Could I inference the Encoder-Decoder model without specify "decoder_input_ids"?

I’m using Encoder-Decoder model to train a translation task, while partial of the data are unlabeled.

For labeled data, I can use the following codes to do the inference and compute the loss,

# model is composed of EncoderDecoder architecture
# source_data and target_data are processed by tokenizer beforehand
batch = {
    "inputs_idx": source_data["inputs_idx"],
    "attention_mask": source_data["attention_mask"],
    "decoder_input_ids": target_data["inputs_idx"]
    "decoder_attention_mask": target_data["attention_mask"],
    "labels": target_data["inputs_idx"].clone()
}

output = model(**batch)
supervised_loss = output["loss"]

Besides the supervised loss, I also want to compute some unlabeled loss over the predicted logits of unlabeled source data, such as,

batch = {
    "inputs_idx": source_data["inputs_idx"],
    "attention_mask": source_data["attention_mask"],
}

output = model(**batch)

unsupervised_loss = some_loss_func(output["logits"])

However, I can not do the inference without specifying “decoder_input_ids”, the decoder will produce error about

You have to specify either input_ids or inputs_embeds

So far, I assign source_data["idx"] for decoder_input_ids to avoid the issue, but I feel like it is incorrect cause it will bring inconsistency in inference between labeled and unlabeled data. So, I am wondering how should I do inference for unlabeled data correctly.

Hi
during inference use output = model.generate(**batch) instead of output = model(**batch)

Also during training:
decoder_input_ids != target_data[“inputs_idx”]
labels = target_data[“inputs_idx”]
and decoder_input_ids = shift_to_right(target_data[“inputs_idx”]) - this action is performed automatically in library code, so you can simply omit decoder_input_ids argument

@yurii , thanks for the reply.

I think I confuse others by using the term “inference.” Here I am doing is to “forward” the model without using decoder_input_ids and labels, cause I’d like to compute some unsupervised loss on unlabeled data. Plus, I don’t want to break the auto-grad graph, so I think model.generate() is not a good choice for my case?

Could you show me where the code snippet or document about automatically doing the shift_to_right thing? I could’t find it myself. Thanks a lot.

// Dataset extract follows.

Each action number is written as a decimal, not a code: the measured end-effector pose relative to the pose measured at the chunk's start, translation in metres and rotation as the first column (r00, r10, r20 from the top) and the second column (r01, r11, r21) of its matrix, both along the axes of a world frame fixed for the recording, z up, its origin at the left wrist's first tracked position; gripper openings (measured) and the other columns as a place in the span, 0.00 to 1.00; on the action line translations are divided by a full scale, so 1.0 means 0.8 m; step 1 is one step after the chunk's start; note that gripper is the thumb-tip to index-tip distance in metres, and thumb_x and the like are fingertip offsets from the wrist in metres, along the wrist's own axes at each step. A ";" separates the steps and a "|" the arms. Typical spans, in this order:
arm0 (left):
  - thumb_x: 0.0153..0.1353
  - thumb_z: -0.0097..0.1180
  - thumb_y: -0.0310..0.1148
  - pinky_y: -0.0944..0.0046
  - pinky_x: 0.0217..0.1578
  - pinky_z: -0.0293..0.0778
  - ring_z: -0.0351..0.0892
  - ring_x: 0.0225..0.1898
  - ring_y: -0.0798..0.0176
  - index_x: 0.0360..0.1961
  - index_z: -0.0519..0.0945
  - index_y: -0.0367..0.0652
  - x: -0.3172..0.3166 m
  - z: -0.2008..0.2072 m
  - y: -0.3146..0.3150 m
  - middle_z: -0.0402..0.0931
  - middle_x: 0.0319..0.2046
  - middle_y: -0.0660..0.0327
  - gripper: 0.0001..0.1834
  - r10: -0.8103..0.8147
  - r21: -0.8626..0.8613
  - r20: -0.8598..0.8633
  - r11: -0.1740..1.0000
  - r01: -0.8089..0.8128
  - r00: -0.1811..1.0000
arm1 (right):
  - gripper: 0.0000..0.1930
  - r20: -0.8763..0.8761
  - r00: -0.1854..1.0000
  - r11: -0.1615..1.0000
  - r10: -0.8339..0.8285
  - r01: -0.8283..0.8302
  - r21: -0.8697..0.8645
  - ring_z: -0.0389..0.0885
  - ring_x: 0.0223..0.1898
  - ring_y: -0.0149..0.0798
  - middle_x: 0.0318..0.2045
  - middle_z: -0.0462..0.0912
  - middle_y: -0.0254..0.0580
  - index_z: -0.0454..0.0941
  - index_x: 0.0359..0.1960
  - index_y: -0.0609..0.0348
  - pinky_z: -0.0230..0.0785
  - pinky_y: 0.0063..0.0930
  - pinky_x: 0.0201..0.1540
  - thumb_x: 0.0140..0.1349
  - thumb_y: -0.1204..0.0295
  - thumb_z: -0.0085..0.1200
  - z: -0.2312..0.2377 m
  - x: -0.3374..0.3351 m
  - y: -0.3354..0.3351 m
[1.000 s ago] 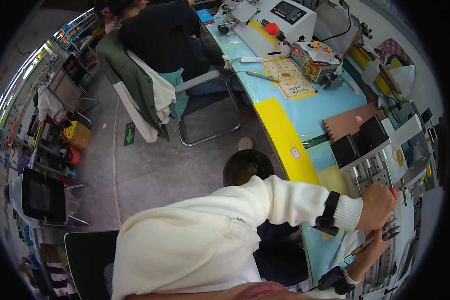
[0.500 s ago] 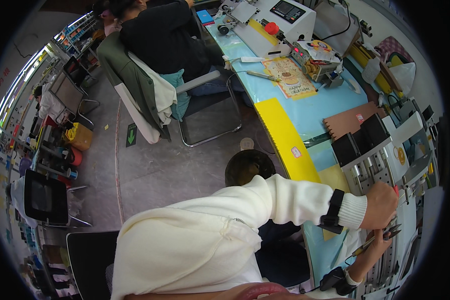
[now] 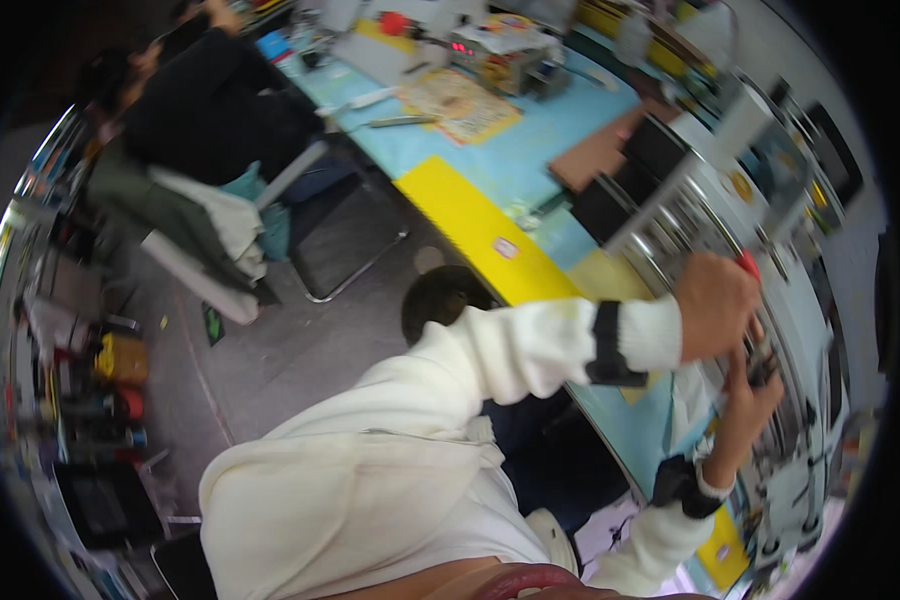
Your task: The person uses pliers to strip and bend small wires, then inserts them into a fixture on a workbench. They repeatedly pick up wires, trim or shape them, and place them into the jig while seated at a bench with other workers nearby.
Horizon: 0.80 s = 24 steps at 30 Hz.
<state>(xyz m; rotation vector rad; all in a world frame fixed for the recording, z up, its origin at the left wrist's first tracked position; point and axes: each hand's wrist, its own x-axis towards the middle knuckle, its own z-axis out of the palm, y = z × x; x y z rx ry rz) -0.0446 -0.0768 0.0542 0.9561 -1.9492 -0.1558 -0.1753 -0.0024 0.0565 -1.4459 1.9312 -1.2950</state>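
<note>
I'm working two-handed at the machine (image 3: 792,290): left hand (image 3: 715,307) by the red knob (image 3: 749,264), its grip hidden; right hand (image 3: 752,408) holding what seems a tool (image 3: 763,367). Next calls for steadiness.

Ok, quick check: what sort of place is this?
Probably a workshop or light-assembly room, judging by the blue-topped workbench, the metal machine with black blocks and rods, and the box with red lights on the bench.
</note>
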 end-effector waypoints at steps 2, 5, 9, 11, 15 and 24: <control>0.53 0.64 0.34 0.56 0.25 0.75 0.81 0.23 0.51 0.22 0.82 0.44 0.002 -0.007 -0.002 0.78 0.19 0.55 0.08 0.002 -0.068 -0.212 0.998 -0.017 0.977 | 0.17 -0.006 0.994 0.990 0.109 -0.109 -0.090 0.74 0.32 0.25 0.35 0.80 0.34 0.76 0.48 0.62 0.66 0.20 0.37 0.62 0.67 0.64 0.008 -0.004 0.014; 0.54 0.67 0.31 0.64 0.19 0.69 0.76 0.15 0.61 0.29 0.87 0.42 0.003 -0.007 -0.002 0.76 0.15 0.58 0.04 -0.059 0.016 -0.326 0.998 0.068 0.943 | 0.21 0.011 0.982 0.978 0.190 -0.188 -0.090 0.74 0.35 0.26 0.39 0.81 0.35 0.75 0.53 0.59 0.67 0.21 0.41 0.62 0.64 0.65 0.011 -0.008 0.026; 0.54 0.67 0.28 0.70 0.15 0.62 0.70 0.13 0.74 0.31 0.88 0.40 0.006 0.003 0.007 0.70 0.11 0.64 0.04 -0.064 0.113 -0.351 0.988 0.109 0.934 | 0.19 0.191 0.955 0.973 0.227 -0.217 -0.071 0.71 0.31 0.26 0.34 0.80 0.33 0.73 0.54 0.59 0.64 0.21 0.36 0.67 0.62 0.60 0.008 -0.005 0.028; 0.55 0.67 0.27 0.70 0.15 0.62 0.69 0.12 0.75 0.32 0.88 0.40 0.008 0.006 0.009 0.69 0.10 0.66 0.04 -0.071 0.120 -0.341 0.986 0.119 0.938 | 0.19 0.142 0.962 0.970 0.233 -0.219 -0.105 0.69 0.30 0.25 0.32 0.79 0.32 0.74 0.54 0.60 0.63 0.21 0.35 0.68 0.62 0.58 0.006 -0.004 0.024; 0.56 0.67 0.26 0.71 0.14 0.62 0.69 0.12 0.77 0.33 0.88 0.40 0.010 0.006 0.011 0.67 0.10 0.68 0.04 -0.085 0.152 -0.354 0.977 0.147 0.931 | 0.20 0.141 0.955 0.962 0.259 -0.243 -0.125 0.64 0.28 0.25 0.27 0.74 0.31 0.76 0.58 0.60 0.60 0.21 0.32 0.68 0.64 0.58 0.001 -0.003 0.018; 0.57 0.66 0.25 0.72 0.13 0.66 0.70 0.13 0.78 0.34 0.88 0.39 0.011 0.006 0.013 0.67 0.10 0.69 0.04 -0.093 0.193 -0.357 0.966 0.171 0.929 | 0.19 0.167 0.954 0.964 0.248 -0.225 -0.144 0.60 0.24 0.22 0.21 0.68 0.26 0.77 0.59 0.59 0.56 0.22 0.26 0.67 0.69 0.56 0.001 0.001 0.013</control>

In case of training conditional model (e.g BartForConditionalGeneration), when decoder_input_ids is absent it will be created automatically by right-shift of labels:

In case of training bare model (e.g BartModel), when decoder_input_ids is absent it will be created automatically by right-shift of input_ids:

By the way, try
"inputs_ids": source_data["inputs_ids"]
instead of
"inputs_idx": source_data["inputs_idx"]

1 Like

I see. I used EncoderDecoderModel before, not the Bart Model, so there is no this feature there. Besides, their behaviors seems different. Now, I’d try to use Bart to see how it goes. I personally think EncoderDecoderModel should also be able to forward without “decoder_input_ids” and “labels”. Anyways, thank you for sharing that.